Naomi Klein: We need a bigger leap than Paris talks

The deal struck at Paris will be “inadequate and not enough to keep us safe”, said Canadian author and activist Naomi Klein at the sidelines of COP 21. The global community needs to make a radical leap towards a sustainable and just economy.

naomi klein madrid
Naomi Klein speaking about her new book, This Changes Everything, in Madrid earlier this year. She is one of the actors behind The Leap Manifesto, a set of policy recommendations to transform Canada’s economy into a sustainable and equitable one. Image: Adolfo Lujan, CC BY-NC-ND 2.0

By Vaidehi Shah, reposted from Eco-Business, Dec 7, 2015

Canadian author and activist Naomi Klein has called on the global community to make a “leap forward” to embrace policies that simultaneously tackle climate change, economic inequality, and human rights, among other pressing issues.

Speaking at The People’s Climate Summit in Paris, a civil society-led conference held in parallel to the UN climate summit this week, Klein told the 500-strong audience that “the deal that will come out of this summit will be inadequate, and is not one that can keep us safe”.

This is not only because it will fail to limit global temperature rise to the level deemed safe by international scientists, it also won’t be legally binding and have no penalties for countries that fail to stick to their promised cuts, she said.

While activists will continue to lobby for stronger climate action, Klein suggested that governments implement policies that promote a just and sustainable economy.

While contemporary economic systems feature extensive natural resource extraction, fossil fuel burning and labour abuses, the economy of the future “is based on caring for one another and the earth,” noted Klein, author of ‘This Changes Everything: Capitalism vs the Climate’.

A panel discussion at the People’s Climate Summit in Paris, France, on Sunday. Among the speakers are Naomi Klein, author and activist and Kumi Naidoo, executive director, Greenpeace International. Image: Eco-Business

A vision of how Canada would look like under this new system is outlined in the ‘Leap Manifesto‘, a policy document jointly created by groups from the environmental, labour, anti-poverty, gender equality, indigenous rights movements, and more.

Launched in September, the document presents recommendations to shape a Canada which is sustainable, equitable, prosperous and socially just, said Klein.

It recognises that indigenous communities are crucial caretakers of the planet, and that their knowledge is valuable to sustainable resource and land management.

A global transition to renewable energy is also essential, said Klein, who noted that renewable energy creates more jobs than fossil fuels. A study by the UK Energy Research Centre last year showed that new renewable power projects create 10 times more jobs than similar fossil fuel investments.

But even as these jobs are created, workers’ rights must be protected and those who lose their jobs in polluting sectors should receive assistance in finding new, clean jobs, she noted.

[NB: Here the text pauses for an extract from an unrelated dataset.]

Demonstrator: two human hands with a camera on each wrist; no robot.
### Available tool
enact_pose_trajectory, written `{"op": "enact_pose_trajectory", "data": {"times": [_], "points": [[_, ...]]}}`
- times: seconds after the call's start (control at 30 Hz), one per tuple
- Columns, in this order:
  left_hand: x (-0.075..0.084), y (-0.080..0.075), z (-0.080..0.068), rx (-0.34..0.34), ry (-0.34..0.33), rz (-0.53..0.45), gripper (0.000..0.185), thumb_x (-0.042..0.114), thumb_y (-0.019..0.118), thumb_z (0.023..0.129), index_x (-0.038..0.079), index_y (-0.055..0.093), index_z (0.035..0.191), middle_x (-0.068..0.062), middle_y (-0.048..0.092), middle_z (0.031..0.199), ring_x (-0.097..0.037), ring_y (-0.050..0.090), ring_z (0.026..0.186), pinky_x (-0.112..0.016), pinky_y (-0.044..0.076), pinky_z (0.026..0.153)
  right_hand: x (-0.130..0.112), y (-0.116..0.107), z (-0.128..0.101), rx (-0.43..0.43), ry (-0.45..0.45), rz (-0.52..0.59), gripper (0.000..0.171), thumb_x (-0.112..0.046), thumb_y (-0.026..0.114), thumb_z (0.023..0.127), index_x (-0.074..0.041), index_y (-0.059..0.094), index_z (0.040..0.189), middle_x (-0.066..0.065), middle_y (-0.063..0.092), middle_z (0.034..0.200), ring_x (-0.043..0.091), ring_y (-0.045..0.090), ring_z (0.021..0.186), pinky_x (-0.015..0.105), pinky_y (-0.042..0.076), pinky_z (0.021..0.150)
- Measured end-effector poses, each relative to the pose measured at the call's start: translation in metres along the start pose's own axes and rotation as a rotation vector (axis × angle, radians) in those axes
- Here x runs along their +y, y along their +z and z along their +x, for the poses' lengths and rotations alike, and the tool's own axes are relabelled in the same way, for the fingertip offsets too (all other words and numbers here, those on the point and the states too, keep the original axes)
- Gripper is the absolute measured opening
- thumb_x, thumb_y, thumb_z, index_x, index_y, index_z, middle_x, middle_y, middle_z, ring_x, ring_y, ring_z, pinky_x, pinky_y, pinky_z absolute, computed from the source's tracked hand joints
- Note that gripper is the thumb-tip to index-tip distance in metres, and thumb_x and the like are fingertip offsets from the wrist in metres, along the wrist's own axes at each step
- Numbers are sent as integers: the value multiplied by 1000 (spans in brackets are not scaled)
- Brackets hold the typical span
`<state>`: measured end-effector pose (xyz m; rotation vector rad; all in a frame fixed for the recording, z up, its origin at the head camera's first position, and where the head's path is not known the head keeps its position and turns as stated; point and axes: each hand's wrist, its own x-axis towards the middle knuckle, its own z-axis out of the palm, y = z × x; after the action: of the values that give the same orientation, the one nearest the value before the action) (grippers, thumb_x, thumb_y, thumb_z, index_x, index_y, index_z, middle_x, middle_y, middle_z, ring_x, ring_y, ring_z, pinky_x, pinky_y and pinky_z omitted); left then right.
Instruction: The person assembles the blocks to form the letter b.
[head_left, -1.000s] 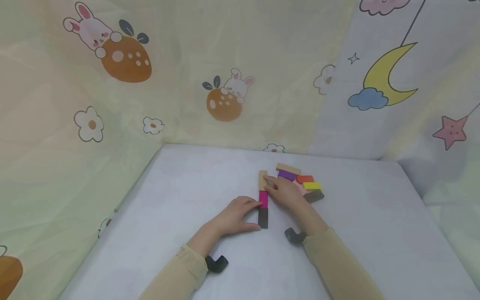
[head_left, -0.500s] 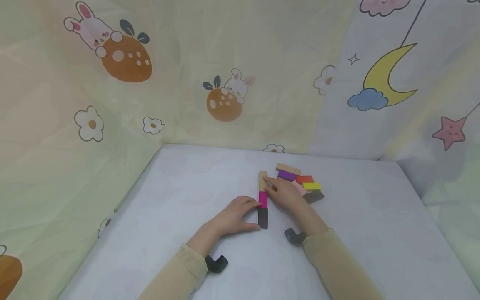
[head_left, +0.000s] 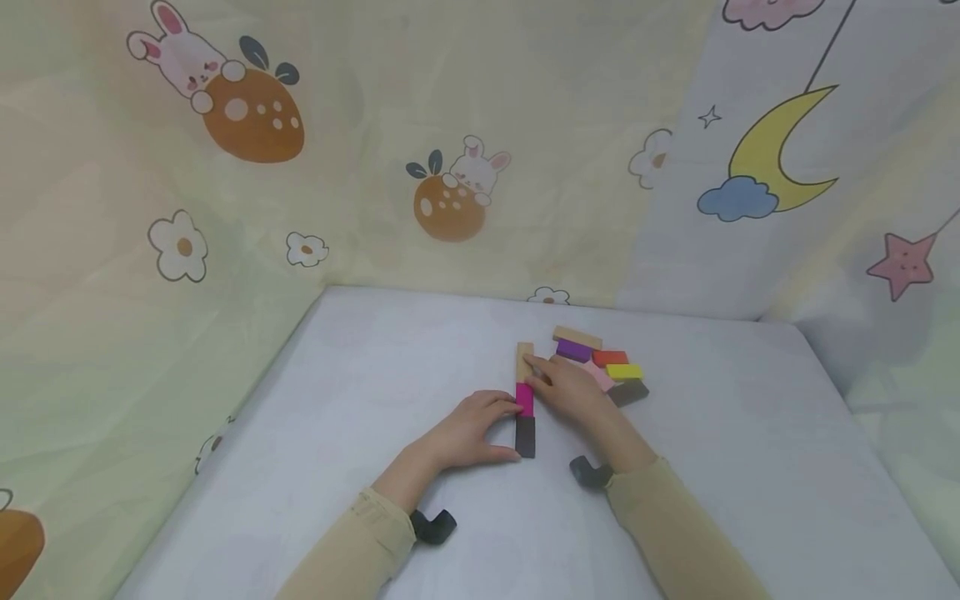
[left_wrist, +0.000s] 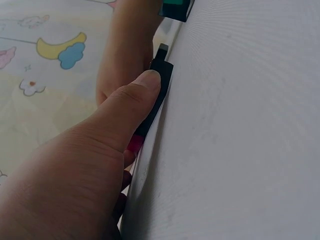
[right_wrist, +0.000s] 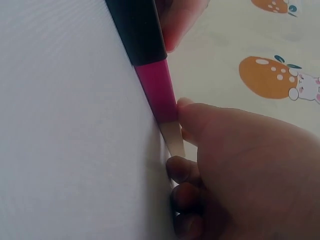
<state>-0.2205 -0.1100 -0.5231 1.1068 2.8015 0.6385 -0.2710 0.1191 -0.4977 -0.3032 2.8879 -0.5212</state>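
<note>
A straight row of blocks lies on the white tabletop in the head view: a plain wooden block (head_left: 523, 352) farthest away, a magenta block (head_left: 525, 402) in the middle, a dark block (head_left: 526, 438) nearest. From the left my left hand (head_left: 471, 429) touches the row, its thumb at the dark block and its fingertips by the magenta one. My right hand (head_left: 573, 387) presses the right side, index finger on the wooden block and thumb close to the joint with the magenta block. In the right wrist view, its fingers partly hide the wooden block (right_wrist: 173, 137).
Right of the row is a loose group of blocks: wooden (head_left: 577, 337), purple (head_left: 574, 350), red (head_left: 610, 357), yellow (head_left: 624, 372), pink (head_left: 600, 376) and dark (head_left: 628, 392). Patterned cloth (head_left: 360, 167) walls off the table's back and sides.
The row of blocks has shifted very slightly left, with the right fingertips moving along. Otherwise the left hand and the loose group look the same.
</note>
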Motion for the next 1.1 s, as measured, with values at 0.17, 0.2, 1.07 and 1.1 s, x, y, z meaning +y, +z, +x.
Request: {"op": "enact_pose_trajectory", "data": {"times": [0.17, 0.2, 1.07, 1.1], "points": [[-1, 1, 0, 1, 2, -2, 73, 64, 69, 82, 28, 50, 143, 4, 46, 148, -18, 40, 140, -40, 34, 118, 0, 2, 0, -7, 5, 5, 63, -56, 54, 95, -40, 34, 153, 12, 52, 146, 33, 48, 136, 60, 45, 104], [0, 0, 0, 2, 5, -2, 73, 64, 69, 82, 28, 50, 143, 3, 46, 148, -19, 40, 140, -40, 34, 118, 0, 2, 0, -5, 6, 6, 63, -57, 54, 95, -40, 34, 152, 12, 52, 146, 34, 48, 136, 60, 45, 104], [2, -4, -3, -35, 51, -11, 55, 59, 67, 86, 50, 51, 138, 0, 40, 153, -22, 37, 142, -46, 36, 116, 1, 3, 1, 1, 23, 4, 63, -59, 54, 94, -44, 33, 151, 8, 54, 144, 30, 51, 133, 57, 48, 103], [2, -4, -3, -34, 53, -7, 55, 59, 67, 86, 50, 51, 138, 0, 40, 153, -22, 37, 142, -46, 35, 116, 1, 3, 1, 1, 29, 8, 63, -59, 55, 94, -45, 33, 151, 7, 54, 145, 30, 50, 135, 57, 47, 103]]}}
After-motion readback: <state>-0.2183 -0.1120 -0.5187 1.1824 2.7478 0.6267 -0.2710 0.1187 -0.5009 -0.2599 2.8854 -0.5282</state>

A green economy also entails expanding the sectors of society that are already low carbon, said Klein. Occupations such as caregiving, teaching, and the arts are low-carbon, climate jobs.

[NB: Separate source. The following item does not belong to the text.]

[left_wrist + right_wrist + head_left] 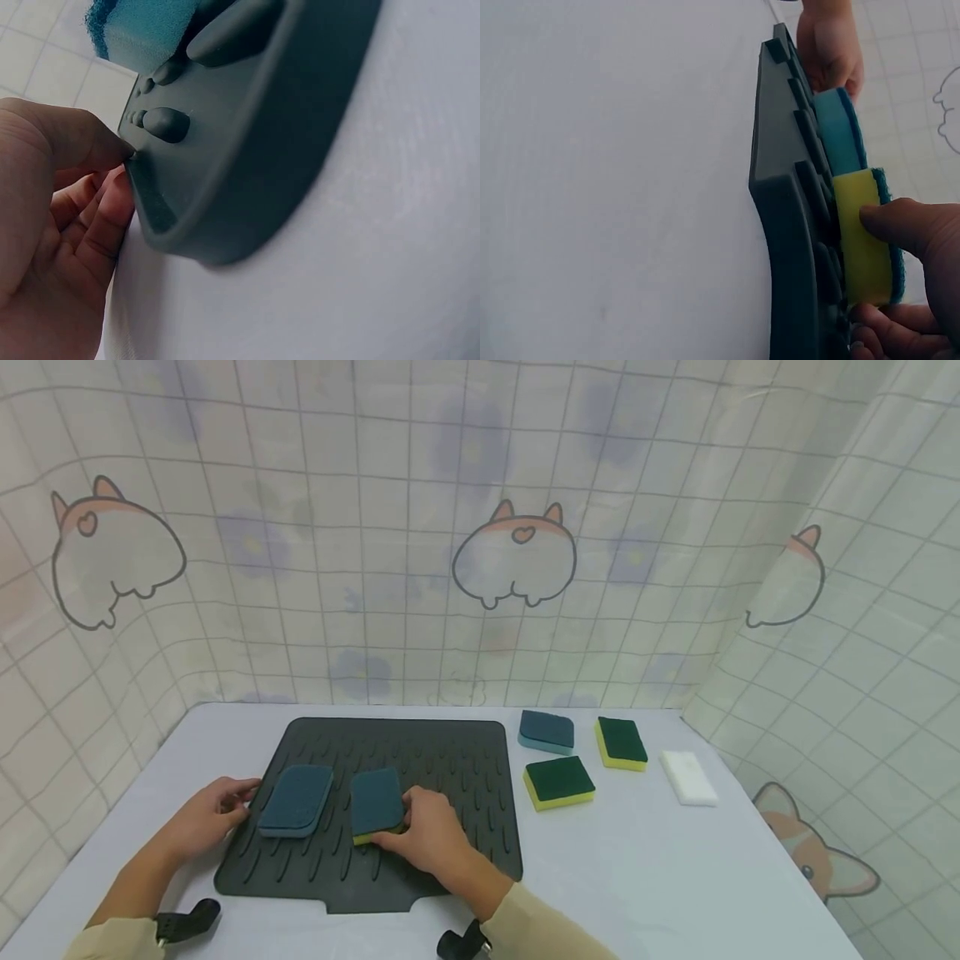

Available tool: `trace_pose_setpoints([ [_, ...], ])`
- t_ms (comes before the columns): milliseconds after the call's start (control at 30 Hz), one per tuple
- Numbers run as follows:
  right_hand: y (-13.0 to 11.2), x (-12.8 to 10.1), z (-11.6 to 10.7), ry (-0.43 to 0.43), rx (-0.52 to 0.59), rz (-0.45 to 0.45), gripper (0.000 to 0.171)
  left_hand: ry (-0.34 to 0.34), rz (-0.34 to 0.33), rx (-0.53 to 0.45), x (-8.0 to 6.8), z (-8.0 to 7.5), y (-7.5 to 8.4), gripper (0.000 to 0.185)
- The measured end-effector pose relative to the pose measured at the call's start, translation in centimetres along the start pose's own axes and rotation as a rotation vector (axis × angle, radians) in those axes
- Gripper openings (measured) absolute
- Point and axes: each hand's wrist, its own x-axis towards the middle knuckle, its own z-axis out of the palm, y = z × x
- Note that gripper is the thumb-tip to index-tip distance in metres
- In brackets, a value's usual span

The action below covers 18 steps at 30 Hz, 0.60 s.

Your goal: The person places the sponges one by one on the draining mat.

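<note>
A dark ribbed rubber mat (450, 760) lies on the white table. Two sponges rest on it: a blue one (297, 799) at left and a yellow one with a dark green top (377, 802) beside it. My right hand (423, 831) grips the yellow sponge (861, 240) by its near edge, thumb on the side. My left hand (213, 814) rests at the mat's left edge (161, 210), thumb touching the rim, close to the blue sponge (139, 30).
To the right of the mat lie a blue sponge (547, 731), two yellow-and-green sponges (558, 782) (622, 742) and a white sponge (688, 777). A patterned curtain closes the back and sides.
</note>
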Motion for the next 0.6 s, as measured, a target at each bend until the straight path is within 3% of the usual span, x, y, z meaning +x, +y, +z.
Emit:
trace_pose_setpoints([
  [600,-1.5,0.2,0.8,0.008,-0.148,0.045,0.050,0.004,0.001,-0.015,-0.1,0.0,0.1,0.051],
])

She suggested that even as austerity measures in many countries threaten to cut funding for these essential services, green policies such as a carbon tax or increased royalties on fossil fuel extraction can provide the funds necessary to support these jobs.


 

It is possible to have policies that solve racism and inequality, all while radically bringing down emissions. Naomi Klein, author and activist


The Leap Manifesto also recognises climate change as one of the key drivers of involuntary migration, and urges the Canadian government to welcome refugees and migrants escaping unliveable conditions.

“We live in a time of multiple crises,” Klein said. “Different social movements have to share a coherent vision, with climate at the centre of their agendas”.

“It is possible to have policies that solve racism and inequality, all while radically bringing down emissions,” said Klein. “We have a roadmap, and this is the work to be done after COP 21”.

She shared that the Leap Manifesto is named after the extra day added to the calendar every four years. This extra day, introduced to sync the Gregorian calendar with the Earth’s rotation, is a good metaphor for how human systems must change to adapt to nature, she added.

Klein urged people to craft similarly ambitious manifestos for their own countries, and launch them on February 29 next year.

Also speaking at the event, Kumi Naidoo, executive director of Greenpeace International, echoed the need for individuals and communities to voice the need for sustainable change.

For example, if workers’ trade unions were invested in fossil fuels, they could ask them to divest and support renewable energy projects, he said.

But governments must also do their bit to scale up climate targets, said Naidoo. For one thing, the 2 deg C target might save countries in Europe and North America, but still lead to widespread damage in the low-lying island states of the Pacific and Caribbean, as well as poor countries like Bangladesh and African nations.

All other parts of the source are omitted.